Again @tasket keep on the amazing work. This project is one I depend on and so many others are just waiting to discover this project. Native cloud support and passphrase caching are the two missing features for this to be widely tested and moved upstream in my opinion.

@keeperofdakeys note that instead of redoing a full backup, you should probably test integrity of your archives instead as part of your backup/recovery planning.

[tlaurion]

Just saw changes for caching passphrase to 0.4 for automated receive operations.
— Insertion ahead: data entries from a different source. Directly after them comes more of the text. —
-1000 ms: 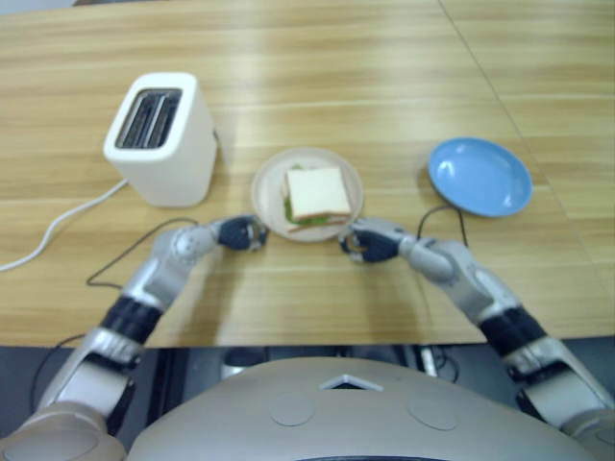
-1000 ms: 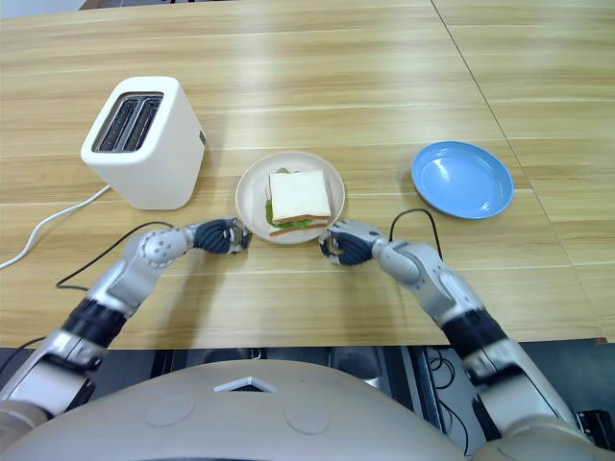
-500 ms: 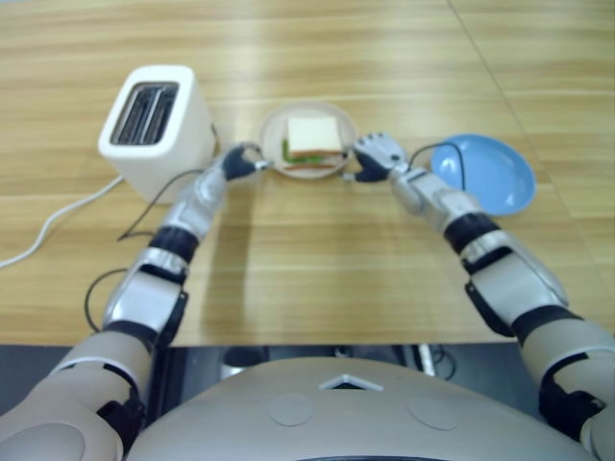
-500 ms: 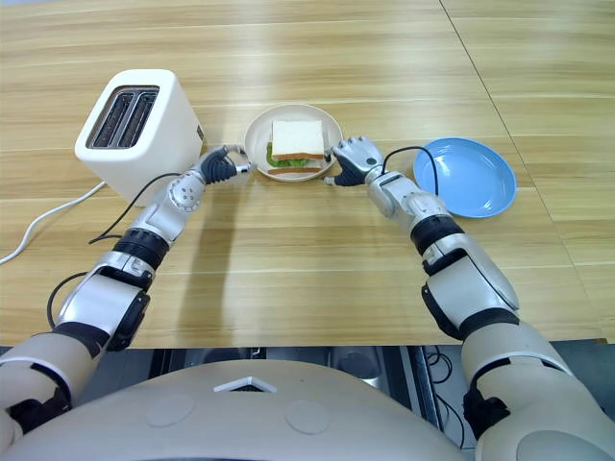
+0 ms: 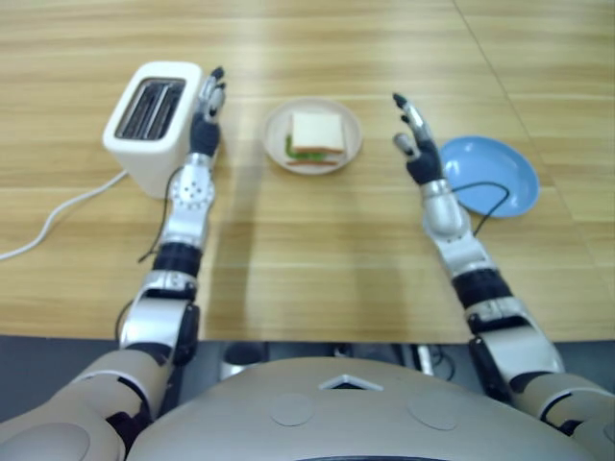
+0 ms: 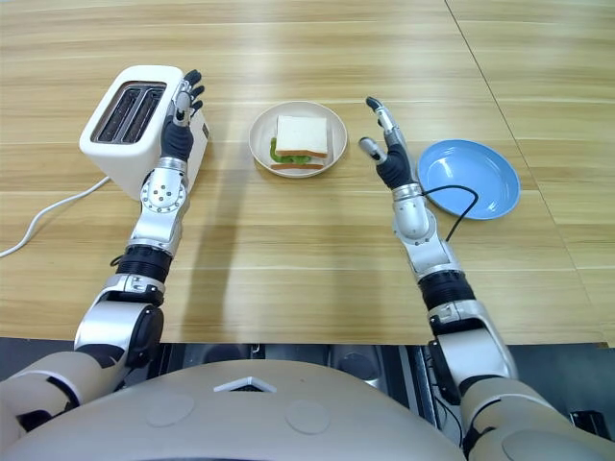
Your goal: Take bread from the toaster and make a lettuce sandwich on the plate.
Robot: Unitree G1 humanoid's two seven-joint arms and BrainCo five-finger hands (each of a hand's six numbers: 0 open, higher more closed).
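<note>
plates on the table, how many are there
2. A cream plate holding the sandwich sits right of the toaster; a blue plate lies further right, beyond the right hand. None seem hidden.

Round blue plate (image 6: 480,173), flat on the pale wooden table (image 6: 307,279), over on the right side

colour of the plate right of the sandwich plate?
That plate is plain blue, no pattern. The right eye view shows it best.

The wooden table (image 6: 288,254) bears a toaster (image 6: 130,130), cream plate (image 6: 260,146) and blue plate (image 6: 485,165).
</note>
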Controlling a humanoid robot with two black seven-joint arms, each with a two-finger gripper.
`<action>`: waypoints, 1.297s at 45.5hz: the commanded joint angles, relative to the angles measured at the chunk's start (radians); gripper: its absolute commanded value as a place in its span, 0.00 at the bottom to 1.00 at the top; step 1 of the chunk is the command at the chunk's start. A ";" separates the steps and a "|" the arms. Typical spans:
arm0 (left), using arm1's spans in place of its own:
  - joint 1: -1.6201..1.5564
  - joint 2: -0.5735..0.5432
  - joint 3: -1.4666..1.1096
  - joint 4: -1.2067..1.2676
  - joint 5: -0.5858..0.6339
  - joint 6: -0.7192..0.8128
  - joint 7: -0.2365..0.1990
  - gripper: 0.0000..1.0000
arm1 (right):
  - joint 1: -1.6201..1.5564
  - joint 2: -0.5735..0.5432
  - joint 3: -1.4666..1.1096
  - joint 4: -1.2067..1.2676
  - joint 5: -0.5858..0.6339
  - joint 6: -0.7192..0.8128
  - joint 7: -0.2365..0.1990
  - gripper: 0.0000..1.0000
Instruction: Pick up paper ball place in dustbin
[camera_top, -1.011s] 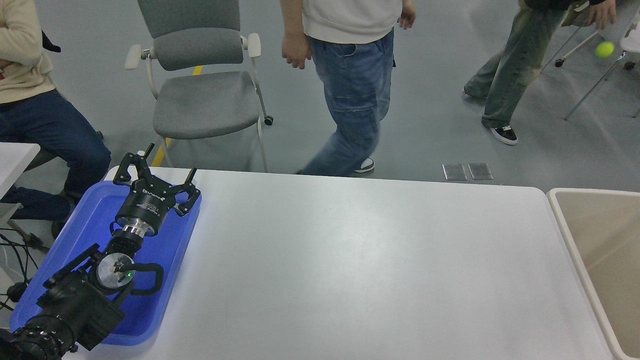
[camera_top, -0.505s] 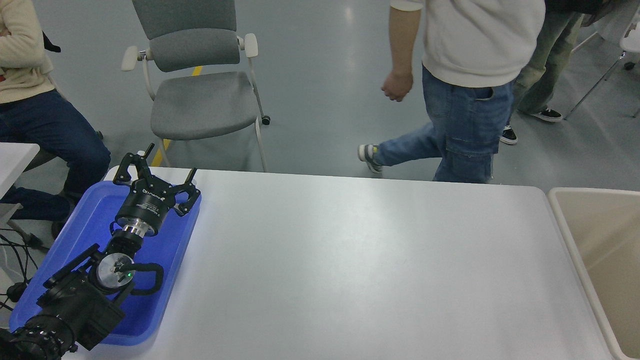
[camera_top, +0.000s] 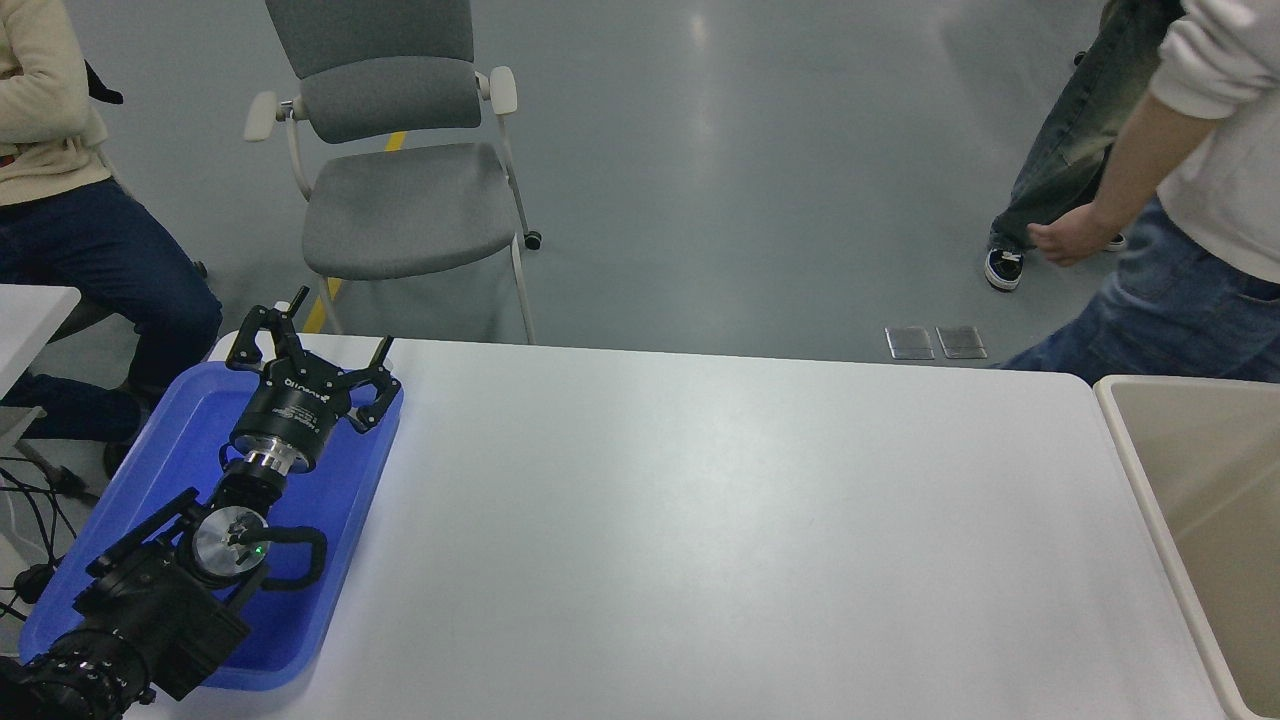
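The paper ball is out of view. The beige dustbin (camera_top: 1120, 420) with its thick cream rim stands at the table's right end, cut off by the picture's edge. My left gripper (camera_top: 335, 325) is parked at the lower left above a blue tray (camera_top: 330, 570); its fingers are spread open with nothing between them. The right arm does not show in the head view.
A grey chair (camera_top: 400, 190) stands beyond the table's far edge. One person (camera_top: 60, 200) sits at the far left. Another person (camera_top: 1200, 230) in a white top and jeans stands at the far right near the dustbin, with a further person's legs (camera_top: 1060, 150) behind.
The person in the white top has walked from the middle of the far side to the right, now beside the dustbin. My left arm has not moved.
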 joint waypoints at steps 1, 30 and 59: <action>0.000 0.000 0.000 0.000 0.000 -0.001 0.000 1.00 | 0.009 0.011 0.001 0.009 0.002 -0.007 0.000 0.99; 0.000 0.000 0.001 0.000 -0.001 0.001 0.000 1.00 | 0.090 0.035 0.023 0.121 0.000 -0.020 -0.003 1.00; 0.000 0.000 0.001 0.000 -0.001 -0.001 0.000 1.00 | 0.001 -0.050 1.010 0.440 -0.014 0.000 0.000 1.00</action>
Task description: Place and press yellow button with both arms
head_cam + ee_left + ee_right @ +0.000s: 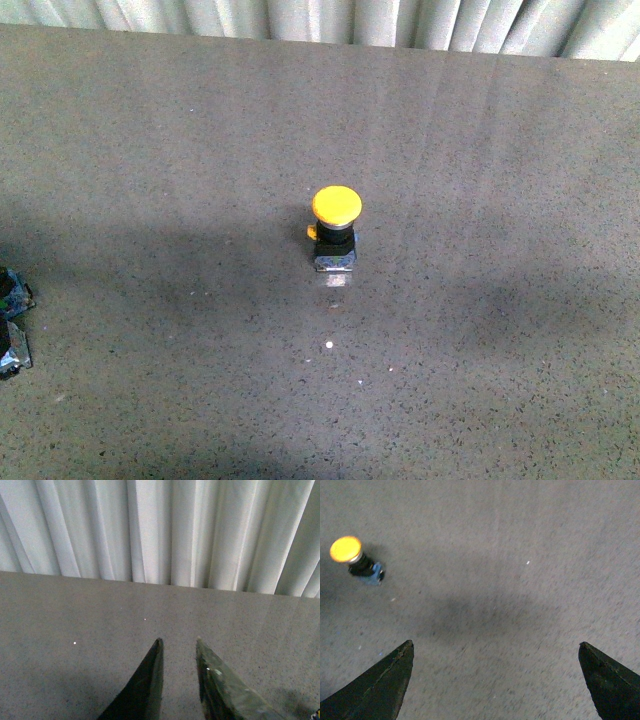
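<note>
Currently your right gripper (495,642) has its fingers (380,685) spread wide, holding and touching nothing. Your left gripper (178,640) leaves only a narrow gap between its fingers (145,690), equally empty, above the table (60,670). The yellow button (336,228) stands upright mid-table, well apart from both. The right wrist view catches it off to one side; the left wrist view faces the curtain (160,530), and the front view shows a scrap of the left arm (12,325).
</note>
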You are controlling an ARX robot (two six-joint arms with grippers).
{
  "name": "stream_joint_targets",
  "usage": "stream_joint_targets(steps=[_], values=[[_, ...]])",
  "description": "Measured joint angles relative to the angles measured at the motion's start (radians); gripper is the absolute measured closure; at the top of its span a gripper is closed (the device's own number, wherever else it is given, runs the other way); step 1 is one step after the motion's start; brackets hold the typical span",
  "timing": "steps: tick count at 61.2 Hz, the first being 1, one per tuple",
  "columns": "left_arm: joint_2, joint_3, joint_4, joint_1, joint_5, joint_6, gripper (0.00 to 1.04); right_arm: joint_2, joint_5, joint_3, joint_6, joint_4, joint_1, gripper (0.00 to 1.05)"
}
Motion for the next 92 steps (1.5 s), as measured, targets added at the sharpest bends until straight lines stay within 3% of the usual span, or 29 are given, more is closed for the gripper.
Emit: stream_joint_targets(steps=[5, 16, 25, 27, 34, 46, 60, 69, 92], values=[[-0.130, 0.001, -0.152, 0.042, 0.042, 0.000, 1.04, 0.111, 0.012, 0.047, -0.034, 0.084, 0.003, 0.09], [-0.297, 0.001, -0.307, 0.125, 0.118, 0.004, 1.03, 0.468, 0.014, 0.237, -0.092, 0.225, 0.089, 0.09], [-0.390, 0.001, -0.394, 0.181, 0.178, 0.004, 1.03, 0.752, 0.008, 0.441, -0.085, 0.226, 0.207, 0.10], [-0.407, 0.001, -0.412, 0.210, 0.229, 0.004, 1.03, 0.798, 0.009, 0.480, -0.078, 0.222, 0.224, 0.12], [-0.454, 0.002, -0.457, 0.293, 0.276, 0.005, 1.03, 0.959, 0.019, 0.621, -0.030, 0.173, 0.272, 0.31], [-0.517, 0.002, -0.519, 0.299, 0.288, 0.005, 1.03, 1.128, 0.035, 0.747, 0.028, 0.123, 0.353, 0.66], [-0.568, 0.002, -0.571, 0.299, 0.289, 0.005, 1.03, 1.186, 0.040, 0.763, 0.071, 0.116, 0.362, 1.03], [-0.715, 0.002, -0.741, 0.299, 0.290, 0.006, 1.03, 1.200, 0.018, 0.760, 0.091, 0.116, 0.359, 1.03], [-0.729, 0.003, -0.750, 0.300, 0.290, 0.006, 1.03, 1.220, -0.008, 0.757, 0.107, 0.118, 0.353, 1.03]])
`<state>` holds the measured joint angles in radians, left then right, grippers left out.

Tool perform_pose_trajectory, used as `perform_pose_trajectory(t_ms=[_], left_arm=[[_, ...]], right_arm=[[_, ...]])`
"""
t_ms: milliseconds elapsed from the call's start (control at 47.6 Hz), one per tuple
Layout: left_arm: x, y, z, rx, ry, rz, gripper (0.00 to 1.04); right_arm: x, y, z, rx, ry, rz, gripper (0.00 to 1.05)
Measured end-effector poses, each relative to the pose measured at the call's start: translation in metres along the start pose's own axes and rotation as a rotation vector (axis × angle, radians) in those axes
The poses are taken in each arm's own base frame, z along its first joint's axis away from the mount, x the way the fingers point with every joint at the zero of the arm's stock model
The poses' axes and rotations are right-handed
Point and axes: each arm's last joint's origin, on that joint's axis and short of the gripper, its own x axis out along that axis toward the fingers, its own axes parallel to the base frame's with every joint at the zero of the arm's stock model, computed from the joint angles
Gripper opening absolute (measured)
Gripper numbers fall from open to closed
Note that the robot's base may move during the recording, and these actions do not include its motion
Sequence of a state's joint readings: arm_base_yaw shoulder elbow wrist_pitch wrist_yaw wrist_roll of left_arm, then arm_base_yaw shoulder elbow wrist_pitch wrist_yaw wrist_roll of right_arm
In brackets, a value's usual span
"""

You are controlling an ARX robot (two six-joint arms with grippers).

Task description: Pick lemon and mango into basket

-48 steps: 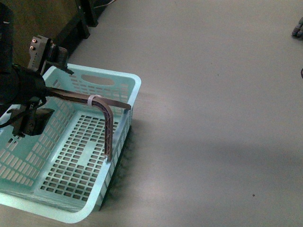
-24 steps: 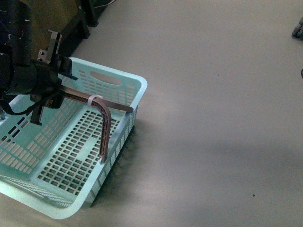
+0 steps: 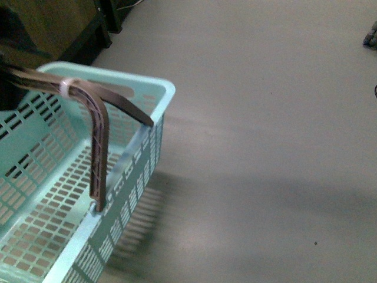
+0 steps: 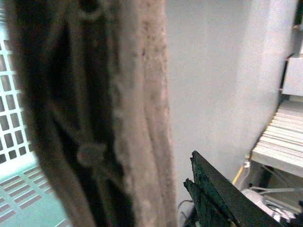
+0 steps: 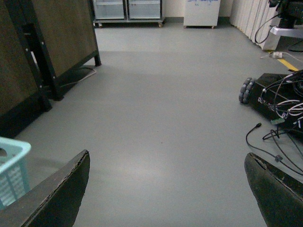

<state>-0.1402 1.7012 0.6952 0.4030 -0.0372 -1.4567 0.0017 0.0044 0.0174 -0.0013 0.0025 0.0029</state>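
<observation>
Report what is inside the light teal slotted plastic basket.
In the basket only bare slotted floor shows, no fruit; a brown hinged handle arches over it. Its left part is cut off by the frame.

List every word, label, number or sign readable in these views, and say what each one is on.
No text can be read in any view.
Basket: no label or writing on the walls that show.
White band on its handle: blank.
White cabinet at the far wall: faint blue marks, too small and blurred to read.
</observation>
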Motion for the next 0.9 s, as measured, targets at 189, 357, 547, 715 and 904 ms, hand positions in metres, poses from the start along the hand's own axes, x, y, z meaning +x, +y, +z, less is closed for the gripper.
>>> perform_pose_trajectory(t_ms=[189,357,547,715,904], left_arm=[[-0.074,-0.035,0.015,-0.064,-0.025,-0.116,0.29],[-0.142,-0.055,0.027,-0.117,-0.038,-0.174,0.29],[-0.200,-0.077,0.032,-0.111,-0.038,-0.267,0.29],[-0.221,-0.085,0.033,-0.099,-0.013,-0.331,0.29],[-0.223,-0.086,0.033,-0.098,-0.012,-0.336,0.29]], right_arm=[[0.000,0.000,0.000,0.000,0.000,0.000,0.96],[0.000,0.000,0.000,0.000,0.000,0.000,0.96],[0.000,0.000,0.000,0.000,0.000,0.000,0.96],[0.000,0.000,0.000,0.000,0.000,0.000,0.96],[0.000,0.000,0.000,0.000,0.000,0.000,0.96]])
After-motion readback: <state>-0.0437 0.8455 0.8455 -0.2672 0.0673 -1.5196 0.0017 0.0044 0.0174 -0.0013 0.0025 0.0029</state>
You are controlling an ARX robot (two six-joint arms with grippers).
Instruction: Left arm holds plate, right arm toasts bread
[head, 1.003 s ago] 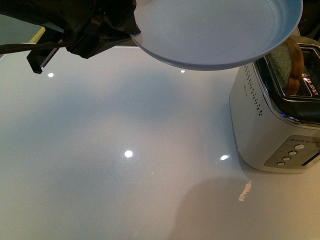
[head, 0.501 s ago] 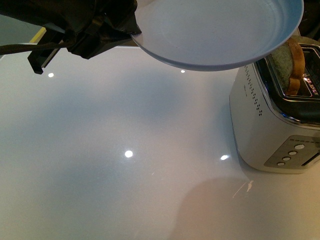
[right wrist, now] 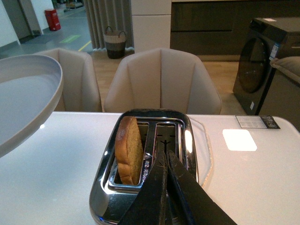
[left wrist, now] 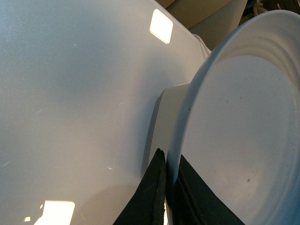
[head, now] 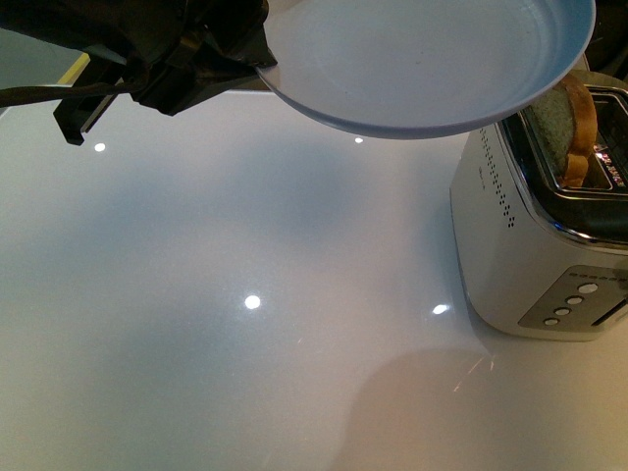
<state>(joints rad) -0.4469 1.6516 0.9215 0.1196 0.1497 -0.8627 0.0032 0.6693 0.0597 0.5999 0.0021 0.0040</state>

Will copy data safely to another external backup storage and give 0.4 a chance on ext4 storage without LUKS container, trusting dom0 to be able to pass passphrase directly through cron job for the future and open other issues for the qubes wrapper to add automatically new templates and new created qubes, which I do automatically from other manually crafted scripts.

Looking to dodge manual luks unlocking and mounting for a while (even though I could decrypt from adding to crypptab and Heads to automatically unlock which would resolve the issue, I never felt comfortable having backup volume unlocked. Still not really comfortable with having crontab having my backup passphrase but still unsure on how to dodge the problem: my archive containing volumes I do not want accessible from dom0 which I delete when in transit.)

@tasket if you have any idea in that, please feel free to open corresponding issues. Otherwise I will open them as I go.